Contributor

Allan Rosenfield and Josh Ruxin

Contributor

Dr. Allan Rosenfield, dean and DeLamar Professor, Mailman School of Public Health, Columbia University, has dedicated his career to fighting for the health and wellbeing of the world’s most vulnerable populations, with an unwavering commitment to sexual and reproductive health. Dr. Rosenfield is internationally recognized for his innovative public health work, including strategies to address maternal mortality and the HIV/AIDS pandemic. He led the movement to focus on the pregnant woman in her own right, rather than as a means for ensuring child health; and he was among the first to call for methods of decreasing mother-to-child transmission of HIV that would also provide ongoing treatment for the mothers.

Following training in obstetrics and gynecology at Harvard’s Boston Lying-In Hospital (now the Brigham and Women’s Hospital), Dr. Rosenfield worked in Nigeria as an obstetrician and, later, as Population Council Representative in Thailand, where he helped revolutionize the delivery of family planning services. He joined Columbia University in 1975 as the founding director of the Center for

Population and Family Health and director of ambulatory care for the Department of Obstetrics and Gynecology.

Dr. Rosenfield became dean of the Mailman School of Public Health in 1986, and has positioned the School as a major force in New York City’s public health arena and extended its reach around the globe. He has received numerous honors, including awards from the Government of Thailand, the International Federation of Obstetricians and Gynecologists, APHA’s Martha May Elliot and Carl Schultz Awards, the New York Academy of Medicine Stephen Smith Award, Planned Parenthood Federation of America Margaret Sanger Award, Doctors of the World Health and Human Rights Leadership Award, American Legacy Foundation Leadership Award for Extraordinary Leadership in Public Health, the International Women’s Health Coalition, and the United Nations Population Award. He is a member of the Institute of Medicine, and a fellow of the American Academy of Arts and Sciences.

*******

Josh Ruxin is Assistant Clinical Professor of Public Health at the Mailman School of Public Health and Director of the Access Project for the Global Fund to Fight AIDS, Tuberculosis and Malaria at the Center for Global Health and Economic Development at Columbia University. Ruxin is also Country Director for the Millennium Village Project in Kigali, Rwanda, where he currently lives. He focuses on comprehensive approaches to fighting poverty with emphasis on scaling up national health programs.

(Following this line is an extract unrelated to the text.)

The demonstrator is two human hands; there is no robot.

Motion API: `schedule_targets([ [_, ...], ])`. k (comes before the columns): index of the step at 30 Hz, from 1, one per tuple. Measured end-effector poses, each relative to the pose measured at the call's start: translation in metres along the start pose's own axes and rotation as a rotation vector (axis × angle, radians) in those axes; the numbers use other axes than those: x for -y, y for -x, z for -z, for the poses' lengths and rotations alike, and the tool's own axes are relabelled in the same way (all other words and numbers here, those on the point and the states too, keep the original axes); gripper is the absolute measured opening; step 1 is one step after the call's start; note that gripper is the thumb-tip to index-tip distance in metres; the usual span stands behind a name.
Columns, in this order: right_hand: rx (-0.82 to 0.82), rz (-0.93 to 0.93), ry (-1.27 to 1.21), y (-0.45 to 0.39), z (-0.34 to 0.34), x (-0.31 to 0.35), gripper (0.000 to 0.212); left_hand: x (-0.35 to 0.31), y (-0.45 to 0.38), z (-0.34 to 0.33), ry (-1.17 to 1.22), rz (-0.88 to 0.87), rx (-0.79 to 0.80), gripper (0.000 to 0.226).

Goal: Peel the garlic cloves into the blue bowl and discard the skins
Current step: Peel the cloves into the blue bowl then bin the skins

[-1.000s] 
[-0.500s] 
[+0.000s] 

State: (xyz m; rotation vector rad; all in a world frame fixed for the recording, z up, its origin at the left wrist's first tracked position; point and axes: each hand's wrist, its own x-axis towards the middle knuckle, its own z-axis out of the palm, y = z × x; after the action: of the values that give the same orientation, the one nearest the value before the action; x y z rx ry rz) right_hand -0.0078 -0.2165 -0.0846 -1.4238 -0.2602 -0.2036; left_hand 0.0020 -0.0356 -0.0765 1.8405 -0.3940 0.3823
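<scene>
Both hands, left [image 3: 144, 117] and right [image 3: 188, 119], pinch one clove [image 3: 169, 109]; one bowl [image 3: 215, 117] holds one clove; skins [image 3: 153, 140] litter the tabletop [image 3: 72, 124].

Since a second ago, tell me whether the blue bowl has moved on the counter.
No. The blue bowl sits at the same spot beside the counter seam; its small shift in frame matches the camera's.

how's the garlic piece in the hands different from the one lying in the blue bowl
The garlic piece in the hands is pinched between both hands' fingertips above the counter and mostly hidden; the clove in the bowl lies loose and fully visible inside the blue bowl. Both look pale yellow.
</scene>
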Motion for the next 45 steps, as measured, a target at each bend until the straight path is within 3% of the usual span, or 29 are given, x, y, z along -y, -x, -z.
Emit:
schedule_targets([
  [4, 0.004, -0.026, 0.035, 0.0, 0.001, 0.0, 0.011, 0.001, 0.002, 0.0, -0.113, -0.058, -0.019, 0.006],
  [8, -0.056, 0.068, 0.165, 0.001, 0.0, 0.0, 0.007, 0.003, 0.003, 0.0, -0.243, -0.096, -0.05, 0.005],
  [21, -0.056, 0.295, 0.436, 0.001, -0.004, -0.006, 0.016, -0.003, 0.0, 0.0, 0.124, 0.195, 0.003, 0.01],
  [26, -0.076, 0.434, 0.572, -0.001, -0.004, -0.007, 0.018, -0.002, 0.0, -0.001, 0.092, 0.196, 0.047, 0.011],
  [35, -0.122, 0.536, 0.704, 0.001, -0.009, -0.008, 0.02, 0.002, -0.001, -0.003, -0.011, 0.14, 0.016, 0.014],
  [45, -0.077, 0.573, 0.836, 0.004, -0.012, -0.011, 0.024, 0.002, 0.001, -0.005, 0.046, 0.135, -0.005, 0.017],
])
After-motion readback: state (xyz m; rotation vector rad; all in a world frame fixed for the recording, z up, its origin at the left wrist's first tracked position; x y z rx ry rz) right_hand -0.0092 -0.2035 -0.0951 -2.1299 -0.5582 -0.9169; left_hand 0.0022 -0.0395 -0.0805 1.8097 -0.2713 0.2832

The Millennium Village project is demonstrating that substantive and rapid investments in human development can help the poor achieve all the Millennium Development Goals in less than five years. The project aims to break the vicious cycle of poverty by addressing community needs – in education, health, agriculture, transport, energy and water.

In 2002, Ruxin founded the Access Project, which provides technical expertise to several countries, including Kenya, Ethiopia, Rwanda, and Nigeria. Since its formation the project has assembled grant requests that have yielded over $1 billion in funding. In Rwanda the project delivers private sector management skills to district-level health systems and is helping to address the needs of over 1.8 million Rwandans this year. Previously, Ruxin was co-founder and Vice President of ontheFRONTIER, a strategy consulting firm providing advisory services to businesses in developing countries. He also served as co-chair of the United Nations Millennium Project Task Force on HIV/AIDS.

Ruxin received a B.A. in the History of Science and Medicine from Yale University, where he was a Truman Scholar. He was a Fulbright Scholar in Bolivia, holds a Master of Public Health degree from Columbia University, and a PhD in History from the University of London, where he was a Marshall Scholar. He serves on the Board of FilmAid International and Orphans of Rwanda, Inc., and is a member of the Global HIV Prevention Working Group. He is also on the faculty of the Clergy Leadership Project.